Between March 29, 1980, and December 16, 1985, Lieutenant General Constantin Olteanu served as Minister of National Defense. During this period he was promoted to the rank of colonel general.

== Mayor of Bucharest ==
In 1985, he was appointed as First Secretary and Mayor of Bucharest, which he held until 1988. Olteanu recalled that Nicolae Ceaușescu had just came from a visit to the Soviet Union, called him and told him: "Go on the political line, instead of Pană, and in your place we will put Milea".
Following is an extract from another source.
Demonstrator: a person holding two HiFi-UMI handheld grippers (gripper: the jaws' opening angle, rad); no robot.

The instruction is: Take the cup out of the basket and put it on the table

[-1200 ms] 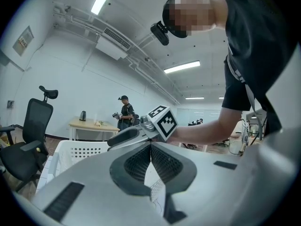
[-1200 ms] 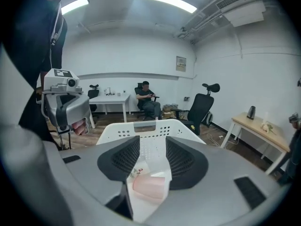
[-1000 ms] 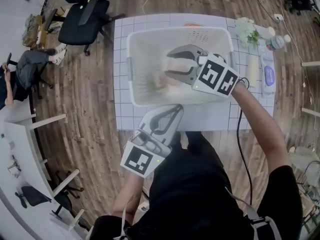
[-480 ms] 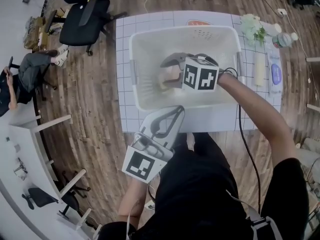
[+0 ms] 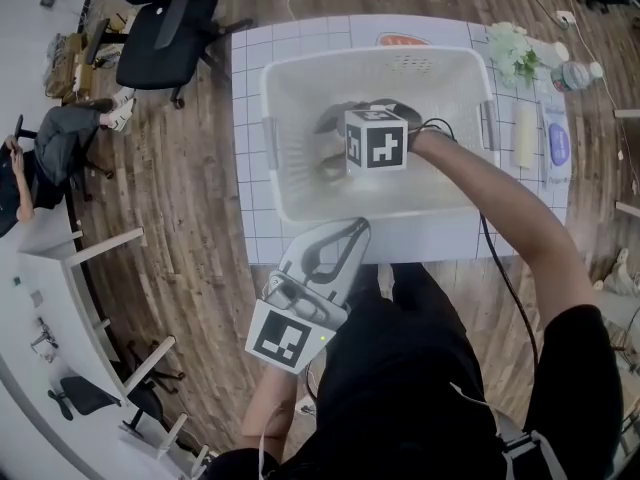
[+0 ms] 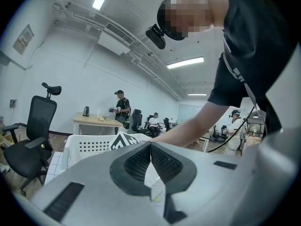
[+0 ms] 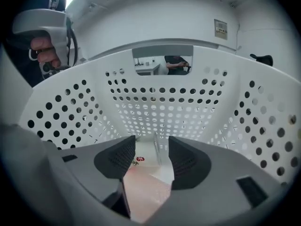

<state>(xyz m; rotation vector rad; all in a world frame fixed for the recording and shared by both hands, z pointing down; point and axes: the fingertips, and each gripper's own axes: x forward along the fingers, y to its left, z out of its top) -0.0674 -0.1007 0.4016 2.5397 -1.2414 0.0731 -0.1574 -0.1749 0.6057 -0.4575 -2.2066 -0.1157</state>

Achievements during his term as mayor include the modernization of the Dâmbovița river, the continuation of works on the metro, the construction of housing and the extension of the Victoria Socialismului Boulevard to the Șoseaua Mihai Bravu.

Then, from May 1988 until December 1989, he was secretary of the Central Committee of the Romanian Communist Party, initially for propaganda and press (May 20, 1988-October 1989), then for foreign relations.

== 1989 revolution ==

On December 18, 1989, at 6:30 p.m., he arrived in Iasi. He was in the Moldova area between December 18–22, 1989. According to his own statements,
Like other party members, I was sent to deal with economic issues, namely the conclusion of the plan for that year, the supply of the population, the technical-material supply of enterprises... In the subsidiary, we were asked to discuss with the leading factors of the respective counties and the measures indicated by Ceaușescu at the teleconference on the evening of December 17, to ensure peace and public order.(...) I was not sent to Iași, as well as to the other counties - Vaslui, Suceava and Botoșani, with any authorization of a military nature, although I was still an active colonel-general, so I did not have the capacity to give orders to the Ministry of National Defence, Ministry of Internal Affairs, State Security Department or Patriotic Guards units

As he also states, in the office of the first county secretary of Iași and asked by lieutenant-colonel Ion Cioară - chief of staff at the 10th "Ștefan cel Mare" Mechanized Division in Iaşi - if it is required to arm the military with war ammunition against to the possible demonstrators, "I also specified - there were several people present - that if there will be demonstrations, somehow, the street belongs to them, to the demonstrators. "You do not intervene in anything, I said. Only if they attack the objectives, if they set them on fire, then it's something else... But on the street you have nothing to do with weapons".

On December 22, 1989, he left Iași and was received in the Second Army garrison in Buzău. General Olteanu was arrested and, on December 31, 1989, he was brought with two SUVs and an escort to the Training Center of the Genius Troops in Bucharest, on Șoseaua Olteniței, a facility transformed into a prison.

== Retirement ==
On January 11, 1990, Colonel-General Constantin Olteanu was transferred to the reserve.

He was indicted and convicted in the Trial of CPEx Members (September 17, 1990 - April 20, 1992). He was accused in the indictment of ordering some military units to go on combat alert, but he stated that he had no such assignments and that he did not enter any military unit during those days. On March 25, 1991, the Bucharest Territorial Military Court pronounced his acquittal, which was later challenged with an extraordinary appeal filed by the general prosecutor. Following this extraordinary appeal, Constantin Olteanu was definitively sentenced to 11 years and six months in prison. On May 29, 1993, he requested the suspension of the sentence. The request was examined by the Bucharest Territorial Military Court, which decided to suspend the execution of the sentence for a period of 12 months. In 1994 there was a pardon signed by the president of Romania, Ion Iliescu.

In his later years he was an associate university professor at the Faculty of History of the Spiru Haret University in Bucharest and taught the courses Military History of Romania in the 20th century and History of the Second World War from 1939 to 1945.